Depending on how secure you want the documents to be, you can change the settings accordingly.
- Anyone: Users can share folders and files without sign-in
- New and Existing Guests: The guests must have a verification code or should sign in
- Existing Guests: Guests who are in the company’s directory
- Only People In Your Organization: It’s the least permissive setting as the document cannot be externally shared.
Secondly, you can restrict document sharing by domain. For instance, if you’re collaborating with certain partners, you can Allow them to share documents for the time being. Once the project is over, you can Block the particular domain.
Another way to secure documents is by changing the settings, allowing guests to only sign in using the account they received the sharing invitation on.
How to Secure Documents In A Document Management System?
You should secure your document management system enough to prevent any losses and mitigate the risk of a security breach.
The Ponemon Institute reports that globally, the data breach costs about $3.92 million – an increase from the 2018 report. Therefore, there’s a dire need for document security in the document management system. Here are some ways to ensure it.
Limiting access is the most logical method for lowering the risk of a data breach. You can set up authentication requirements, allowing only certain people in the organization to view or share the documents.
An example to take a lesson from in this regard is the First American Financial Corp. About 885 million records were breached simply because there was no authentication requirement in place to access the documents.
Besides individuals, you should also limit access to certain devices, such as mobile devices, scanners, or printers.
Organizations around the globe use Advanced Encryption Standard (AES) to encrypt their data, securing it from hackers.
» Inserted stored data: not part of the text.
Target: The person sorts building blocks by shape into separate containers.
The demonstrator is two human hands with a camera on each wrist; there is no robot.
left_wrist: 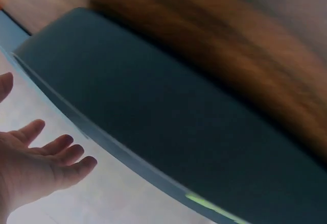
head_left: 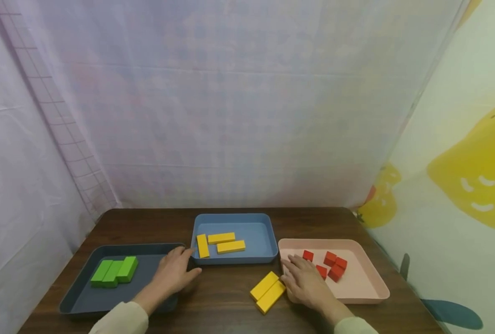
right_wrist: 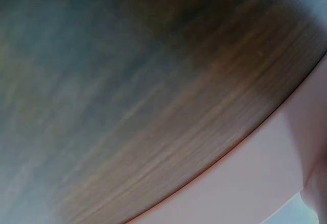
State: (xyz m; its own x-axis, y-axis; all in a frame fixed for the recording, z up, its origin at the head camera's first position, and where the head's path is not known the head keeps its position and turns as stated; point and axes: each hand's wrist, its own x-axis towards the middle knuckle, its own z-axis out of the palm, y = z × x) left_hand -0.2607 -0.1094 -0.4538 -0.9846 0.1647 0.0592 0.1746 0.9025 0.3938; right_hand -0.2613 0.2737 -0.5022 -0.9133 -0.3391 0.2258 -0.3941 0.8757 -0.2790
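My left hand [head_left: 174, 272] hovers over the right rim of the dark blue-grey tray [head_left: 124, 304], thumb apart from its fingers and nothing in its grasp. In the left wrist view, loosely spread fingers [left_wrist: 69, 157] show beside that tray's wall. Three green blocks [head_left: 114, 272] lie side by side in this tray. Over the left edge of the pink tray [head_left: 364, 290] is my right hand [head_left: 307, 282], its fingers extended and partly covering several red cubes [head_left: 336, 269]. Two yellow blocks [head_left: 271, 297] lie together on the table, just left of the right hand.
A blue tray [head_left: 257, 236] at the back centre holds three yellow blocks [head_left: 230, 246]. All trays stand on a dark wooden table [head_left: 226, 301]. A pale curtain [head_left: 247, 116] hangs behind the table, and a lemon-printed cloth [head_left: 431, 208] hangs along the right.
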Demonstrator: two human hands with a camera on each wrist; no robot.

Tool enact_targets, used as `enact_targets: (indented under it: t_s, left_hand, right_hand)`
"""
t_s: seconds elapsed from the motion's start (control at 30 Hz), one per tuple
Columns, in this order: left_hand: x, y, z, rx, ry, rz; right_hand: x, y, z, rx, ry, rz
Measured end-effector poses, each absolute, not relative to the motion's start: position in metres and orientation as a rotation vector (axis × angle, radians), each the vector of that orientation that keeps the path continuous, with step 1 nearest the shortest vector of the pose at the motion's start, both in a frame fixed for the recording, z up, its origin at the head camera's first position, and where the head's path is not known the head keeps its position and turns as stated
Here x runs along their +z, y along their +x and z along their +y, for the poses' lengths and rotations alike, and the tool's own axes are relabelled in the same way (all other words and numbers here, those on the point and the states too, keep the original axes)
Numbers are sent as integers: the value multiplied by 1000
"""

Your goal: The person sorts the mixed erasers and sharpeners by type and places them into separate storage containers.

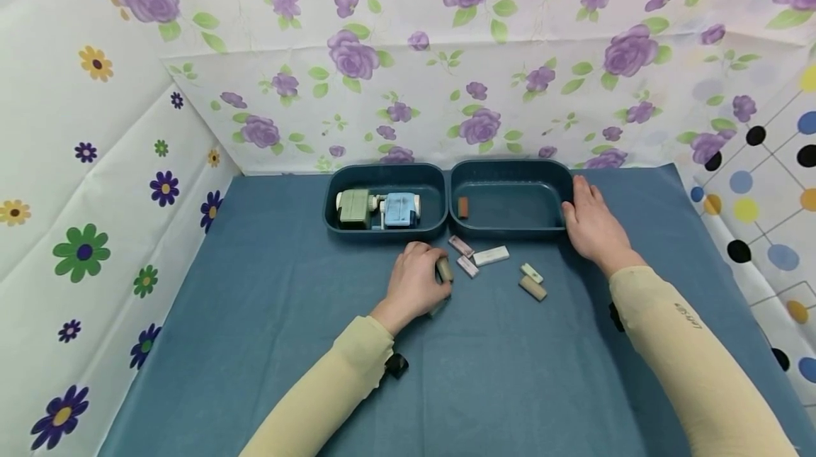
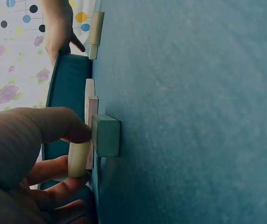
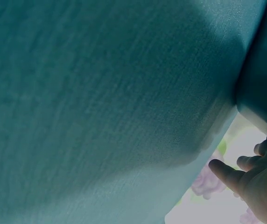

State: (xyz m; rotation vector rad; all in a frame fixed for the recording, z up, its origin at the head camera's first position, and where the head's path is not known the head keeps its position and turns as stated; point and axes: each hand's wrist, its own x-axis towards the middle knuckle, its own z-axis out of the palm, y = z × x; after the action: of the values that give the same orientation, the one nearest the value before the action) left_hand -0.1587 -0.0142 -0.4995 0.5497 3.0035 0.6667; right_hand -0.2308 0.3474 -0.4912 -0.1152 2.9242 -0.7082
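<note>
My left hand (image 1: pixel 416 280) pinches a beige eraser (image 1: pixel 444 269) between thumb and fingers, in front of the two trays. In the left wrist view this eraser (image 2: pixel 79 159) is close over the cloth. A grey-green block-shaped eraser (image 2: pixel 106 135) lies right by the thumb; in the head view the hand mostly hides it. My right hand (image 1: pixel 596 223) rests against the right end of the right tray (image 1: pixel 510 234), its fingers extended. Inside that tray lies a reddish-brown eraser (image 1: pixel 462 207). The right wrist view shows part of the right hand (image 3: pixel 259 184) beside the tray.
The left tray (image 1: pixel 385 236) holds a green sharpener-like device (image 1: pixel 355 207) and a blue one (image 1: pixel 399 210). Before the right tray lie two pinkish erasers (image 1: pixel 461 246), a white one (image 1: pixel 491 256), a small pale one (image 1: pixel 531 273) and a tan one (image 1: pixel 533 288). Patterned sheets (image 1: pixel 395 53) stand behind.
</note>
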Motion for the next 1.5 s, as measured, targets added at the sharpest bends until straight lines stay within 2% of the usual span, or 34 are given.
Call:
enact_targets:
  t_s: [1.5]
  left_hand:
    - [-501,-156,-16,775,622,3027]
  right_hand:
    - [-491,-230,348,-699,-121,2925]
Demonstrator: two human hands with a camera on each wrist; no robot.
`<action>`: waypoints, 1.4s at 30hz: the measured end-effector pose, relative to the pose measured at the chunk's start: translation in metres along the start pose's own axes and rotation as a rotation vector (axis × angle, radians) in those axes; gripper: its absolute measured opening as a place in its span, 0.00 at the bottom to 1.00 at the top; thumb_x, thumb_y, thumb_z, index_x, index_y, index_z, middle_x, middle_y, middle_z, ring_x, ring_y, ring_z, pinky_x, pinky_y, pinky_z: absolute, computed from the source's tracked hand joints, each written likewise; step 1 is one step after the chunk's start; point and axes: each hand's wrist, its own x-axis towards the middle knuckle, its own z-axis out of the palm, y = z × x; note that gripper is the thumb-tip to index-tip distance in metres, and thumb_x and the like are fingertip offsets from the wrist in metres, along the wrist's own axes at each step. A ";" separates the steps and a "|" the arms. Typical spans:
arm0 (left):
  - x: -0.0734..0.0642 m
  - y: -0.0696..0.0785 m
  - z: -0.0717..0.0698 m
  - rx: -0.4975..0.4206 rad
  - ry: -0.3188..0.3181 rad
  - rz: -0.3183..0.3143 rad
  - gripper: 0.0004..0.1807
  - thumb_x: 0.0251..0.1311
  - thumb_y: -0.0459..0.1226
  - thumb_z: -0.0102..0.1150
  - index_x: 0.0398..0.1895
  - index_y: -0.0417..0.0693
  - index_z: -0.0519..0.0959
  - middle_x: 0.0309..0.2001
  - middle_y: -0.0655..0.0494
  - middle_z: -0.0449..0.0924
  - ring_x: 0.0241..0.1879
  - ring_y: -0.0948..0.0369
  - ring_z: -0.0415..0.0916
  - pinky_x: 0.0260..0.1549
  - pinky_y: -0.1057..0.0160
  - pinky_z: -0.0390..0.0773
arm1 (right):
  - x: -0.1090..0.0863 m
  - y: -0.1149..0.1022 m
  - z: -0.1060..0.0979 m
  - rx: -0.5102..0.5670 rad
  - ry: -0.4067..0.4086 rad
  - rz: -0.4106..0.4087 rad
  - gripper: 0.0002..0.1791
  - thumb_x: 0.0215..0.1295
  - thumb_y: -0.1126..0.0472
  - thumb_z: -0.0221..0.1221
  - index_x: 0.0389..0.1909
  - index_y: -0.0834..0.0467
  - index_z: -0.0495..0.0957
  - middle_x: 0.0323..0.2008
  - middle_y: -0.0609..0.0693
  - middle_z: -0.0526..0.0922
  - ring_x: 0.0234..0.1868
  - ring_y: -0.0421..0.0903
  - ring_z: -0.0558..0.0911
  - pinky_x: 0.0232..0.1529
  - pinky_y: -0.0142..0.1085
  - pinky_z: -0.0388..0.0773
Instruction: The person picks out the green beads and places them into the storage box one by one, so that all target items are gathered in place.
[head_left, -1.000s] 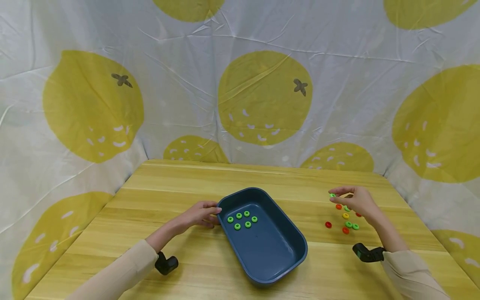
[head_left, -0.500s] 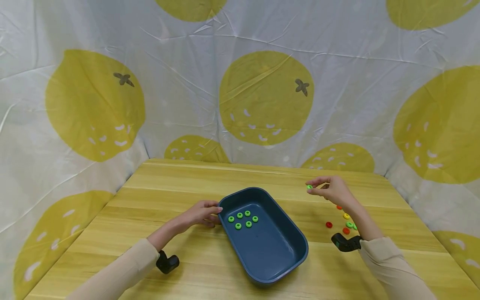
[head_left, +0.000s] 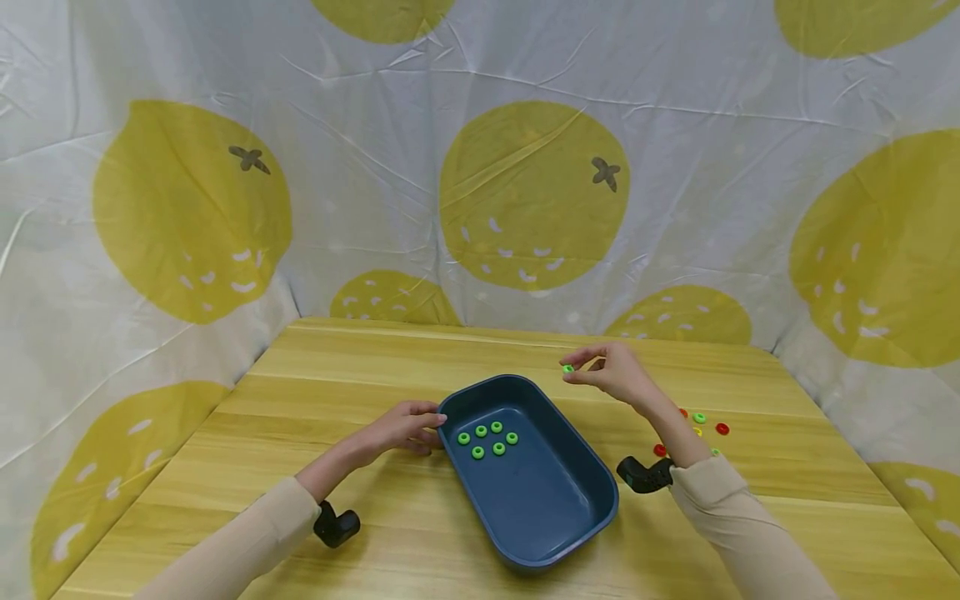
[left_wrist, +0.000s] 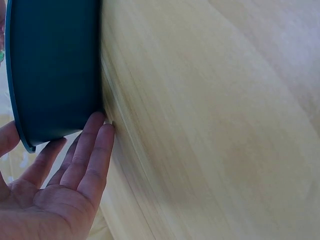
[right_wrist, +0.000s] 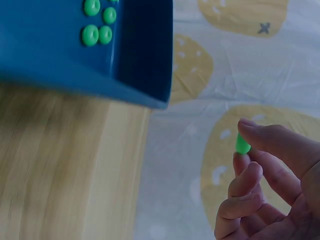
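Note:
A dark blue plastic tub (head_left: 525, 500) stands slantwise on the table, with several green ring-shaped beads (head_left: 478, 452) on its floor at the far end. My left hand (head_left: 401, 427) holds the tub's far left corner. In the left wrist view the thumb is at the rim, and the fingers (left_wrist: 90, 160) extend along the outside wall. Beyond the tub's right side, my right hand (head_left: 611, 371) pinches one green bead (right_wrist: 243, 144) between thumb and fingertip, raised above the table. Its other fingers are curled loosely.
Loose beads lie on the table at the right, among them a red bead (head_left: 722, 428) and a green bead (head_left: 699, 417); the right forearm partly hides others. A fruit-print curtain (head_left: 525, 192) hangs behind the wooden table (head_left: 360, 350).
My right hand has moved left, away from the loose beads and toward the tub's far end, carrying the green bead. The left hand and the tub have stayed in place.

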 end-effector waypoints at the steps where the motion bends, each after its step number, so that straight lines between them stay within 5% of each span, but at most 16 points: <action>1: 0.000 0.000 0.000 0.000 0.002 -0.002 0.28 0.69 0.43 0.45 0.63 0.30 0.63 0.55 0.34 0.75 0.50 0.47 0.80 0.48 0.50 0.79 | 0.001 -0.003 0.003 0.006 -0.006 -0.011 0.14 0.56 0.58 0.65 0.44 0.57 0.83 0.39 0.57 0.80 0.25 0.44 0.79 0.23 0.31 0.66; 9: 0.000 0.000 0.000 0.003 0.005 -0.011 0.28 0.69 0.43 0.46 0.62 0.30 0.64 0.54 0.35 0.76 0.48 0.50 0.81 0.48 0.51 0.79 | 0.015 -0.016 0.031 -0.032 -0.038 -0.112 0.13 0.54 0.61 0.66 0.41 0.59 0.84 0.35 0.56 0.83 0.27 0.45 0.80 0.29 0.35 0.77; 20: 0.002 -0.002 0.000 -0.007 0.011 -0.017 0.27 0.68 0.43 0.46 0.62 0.31 0.64 0.54 0.36 0.77 0.48 0.50 0.81 0.47 0.52 0.80 | 0.025 -0.022 0.077 -0.175 -0.169 -0.268 0.10 0.53 0.65 0.66 0.36 0.64 0.84 0.33 0.55 0.86 0.33 0.45 0.82 0.29 0.25 0.76; 31: 0.001 -0.001 -0.001 -0.015 0.000 -0.011 0.27 0.68 0.43 0.46 0.62 0.30 0.64 0.54 0.35 0.76 0.48 0.50 0.81 0.47 0.52 0.80 | 0.029 -0.025 0.110 -0.289 -0.294 -0.234 0.08 0.50 0.66 0.68 0.33 0.60 0.85 0.30 0.51 0.86 0.31 0.43 0.81 0.28 0.27 0.76; 42: 0.000 0.000 -0.002 -0.020 -0.004 -0.008 0.27 0.68 0.43 0.46 0.61 0.30 0.65 0.54 0.34 0.76 0.48 0.50 0.81 0.48 0.51 0.80 | 0.027 -0.022 0.124 -0.379 -0.296 -0.190 0.06 0.50 0.65 0.68 0.31 0.57 0.85 0.31 0.49 0.84 0.31 0.41 0.80 0.28 0.32 0.78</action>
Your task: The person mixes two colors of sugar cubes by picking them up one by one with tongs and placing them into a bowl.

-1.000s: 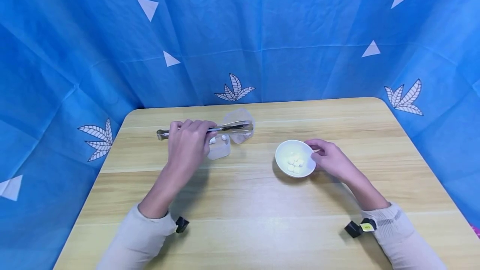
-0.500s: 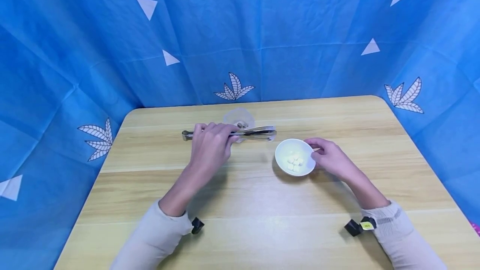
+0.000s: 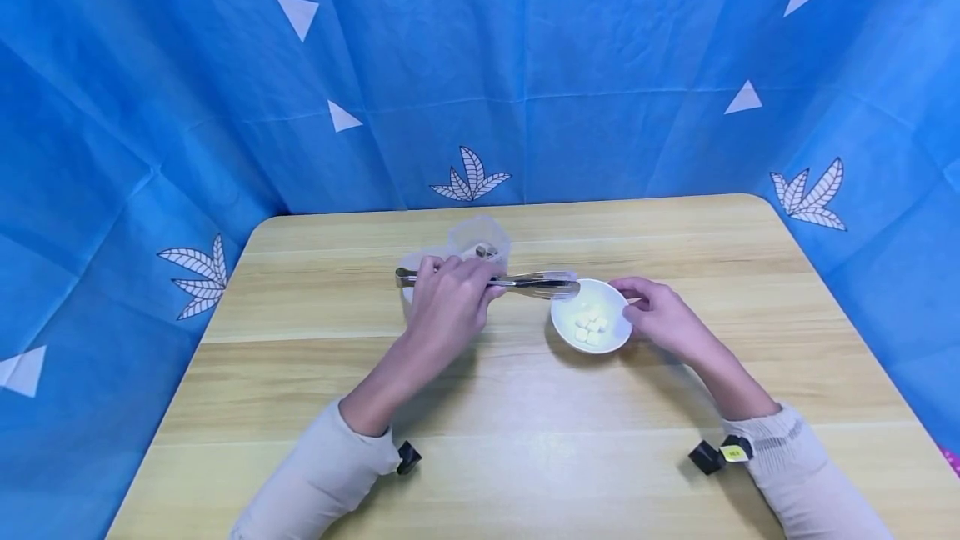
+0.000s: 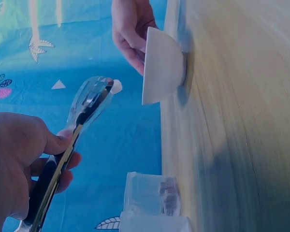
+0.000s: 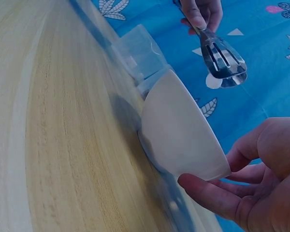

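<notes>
My left hand (image 3: 447,302) grips a pair of metal tongs (image 4: 55,174) by the middle of its arms. The slotted heads pinch a small white lump (image 5: 213,81), seen at their tips in both wrist views. In the head view the heads overlap the far left rim of a white bowl (image 5: 179,130); the wrist views show them held above rim level. Several white cube-like pieces (image 3: 591,327) lie inside the bowl, which stands upright on the table. Thumb and fingers of my right hand (image 3: 663,322) hold the bowl by its right side.
Behind my left hand stand two clear plastic containers, one farther back (image 3: 480,230) with dark pieces inside, the other (image 3: 412,260) partly hidden by that hand. The wooden table (image 3: 525,457) ends at a blue patterned curtain (image 3: 630,65).
My left hand has carried the tongs rightward from over the clear containers to the bowl's rim. My right hand and the bowl have stayed in place.
</notes>
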The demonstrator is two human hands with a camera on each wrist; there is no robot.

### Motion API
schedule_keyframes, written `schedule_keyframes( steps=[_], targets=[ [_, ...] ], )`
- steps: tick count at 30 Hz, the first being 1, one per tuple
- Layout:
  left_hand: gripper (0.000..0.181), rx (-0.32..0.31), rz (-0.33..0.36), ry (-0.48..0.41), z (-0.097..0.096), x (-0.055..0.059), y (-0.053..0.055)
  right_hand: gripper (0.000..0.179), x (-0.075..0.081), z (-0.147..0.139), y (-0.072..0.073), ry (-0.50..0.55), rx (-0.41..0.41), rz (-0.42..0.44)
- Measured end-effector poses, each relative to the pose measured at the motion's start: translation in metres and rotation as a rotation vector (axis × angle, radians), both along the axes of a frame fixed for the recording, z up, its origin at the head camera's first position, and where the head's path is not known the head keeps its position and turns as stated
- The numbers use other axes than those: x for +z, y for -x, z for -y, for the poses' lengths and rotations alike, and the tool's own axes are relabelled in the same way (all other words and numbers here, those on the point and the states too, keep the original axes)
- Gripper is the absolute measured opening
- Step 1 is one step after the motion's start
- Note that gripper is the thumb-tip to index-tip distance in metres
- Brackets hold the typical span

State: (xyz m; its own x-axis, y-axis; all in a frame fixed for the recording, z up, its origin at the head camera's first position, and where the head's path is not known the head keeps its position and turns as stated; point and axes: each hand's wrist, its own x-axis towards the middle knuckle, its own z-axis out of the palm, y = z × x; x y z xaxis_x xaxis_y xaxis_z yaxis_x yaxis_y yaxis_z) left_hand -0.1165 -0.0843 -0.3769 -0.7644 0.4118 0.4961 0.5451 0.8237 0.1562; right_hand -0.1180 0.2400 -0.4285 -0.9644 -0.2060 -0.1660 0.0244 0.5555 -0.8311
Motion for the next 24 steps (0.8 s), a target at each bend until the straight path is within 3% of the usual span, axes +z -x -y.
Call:
schedule_keyframes(
  steps=[10,24],
  targets=[
    [0.023,0.017,0.026,-0.021,0.006,0.004,0.003,0.048,0.000,-0.001,0.000,-0.006,0.000,-0.002],
    [0.020,0.108,0.001,-0.092,0.059,0.014,0.013,0.045,0.002,0.001,-0.002,-0.038,-0.011,0.001]
  ],
)
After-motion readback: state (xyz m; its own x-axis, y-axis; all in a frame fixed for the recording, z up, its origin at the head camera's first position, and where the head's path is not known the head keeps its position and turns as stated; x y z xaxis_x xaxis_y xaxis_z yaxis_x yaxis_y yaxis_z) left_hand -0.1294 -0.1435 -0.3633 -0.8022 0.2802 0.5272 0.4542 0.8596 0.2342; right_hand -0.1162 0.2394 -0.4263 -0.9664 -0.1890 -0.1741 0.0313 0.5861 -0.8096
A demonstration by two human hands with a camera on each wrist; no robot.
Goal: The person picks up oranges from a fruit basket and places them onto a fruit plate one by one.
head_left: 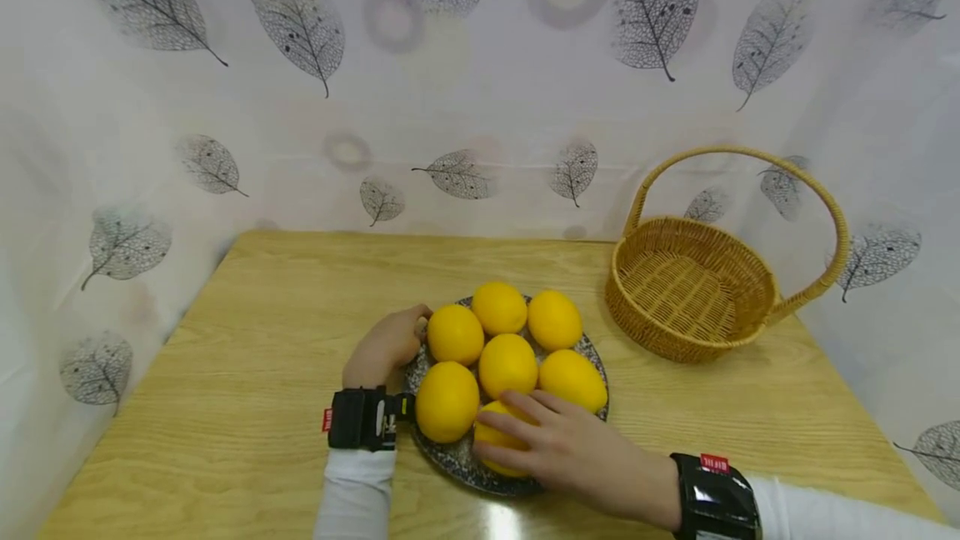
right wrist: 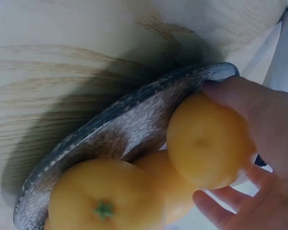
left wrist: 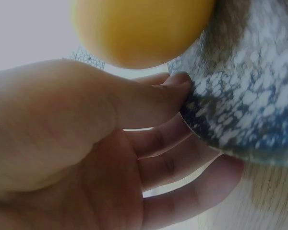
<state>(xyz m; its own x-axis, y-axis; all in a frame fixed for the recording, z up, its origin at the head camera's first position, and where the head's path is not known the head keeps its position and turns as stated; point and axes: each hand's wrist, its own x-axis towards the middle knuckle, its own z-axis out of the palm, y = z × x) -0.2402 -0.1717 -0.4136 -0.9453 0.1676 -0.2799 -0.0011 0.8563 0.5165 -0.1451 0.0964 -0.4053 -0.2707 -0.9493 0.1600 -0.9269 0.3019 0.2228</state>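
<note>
A speckled dark plate [head_left: 459, 463] on the table bears several yellow-orange oranges [head_left: 508, 365]. My left hand [head_left: 384, 348] grips the plate's left rim; in the left wrist view its thumb [left wrist: 153, 103] lies on the rim and the other fingers reach below the edge. At the near side of the plate, my right hand [head_left: 592, 452] holds the front orange [right wrist: 206, 143], thumb on one side and fingers curled round the other. That orange is partly hidden by the fingers in the head view. Another orange [right wrist: 105, 191] beside it shows a green stem end.
A wicker basket [head_left: 652, 332] with a tall arched handle stands at the table's back right, with nothing seen inside. Behind the wooden table [head_left: 285, 298] hangs a pale cloth [head_left: 480, 107] printed with leaves.
</note>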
On average, it would take a hacker about 500 billion years to crack the 128-bit AES encryption.
When selecting which documents to encrypt, you must consider where the file is at the moment. Is it at rest, or is it in transit? Have you stored it in the cloud or locally?
The 2018 Global Encryption Trends Study showed merely 43% of organizations have an encryption strategy in the workplace.
If a certain document or documents are not needed at the moment or are not being used currently, it’s a good practice to archive them. One, doing so makes it difficult for hackers or cybercriminals to access the file.
Two, it prevents the accidental deletion or destruction of the file.
Use Secure Electronic File Sharing
Sending documents through email is the easiest way to share them, but it’s also the riskiest. Instead, you should use an online client portal for sharing files in and outside the organization.
A secure portal will allow you to share sensitive documents online without the fear of them being lost or hacked in the process.
Even in today’s time, when technology is much more advanced than it once was, organizations are spending thousands of dollars on retrieving lost documents or compensating for data breaches.
The guide discusses ways to secure documents stored online so that you are not subjected to these additional expenditures. Plus, ensuring document security is the only way to keep your sensitive information safe from cybercriminals.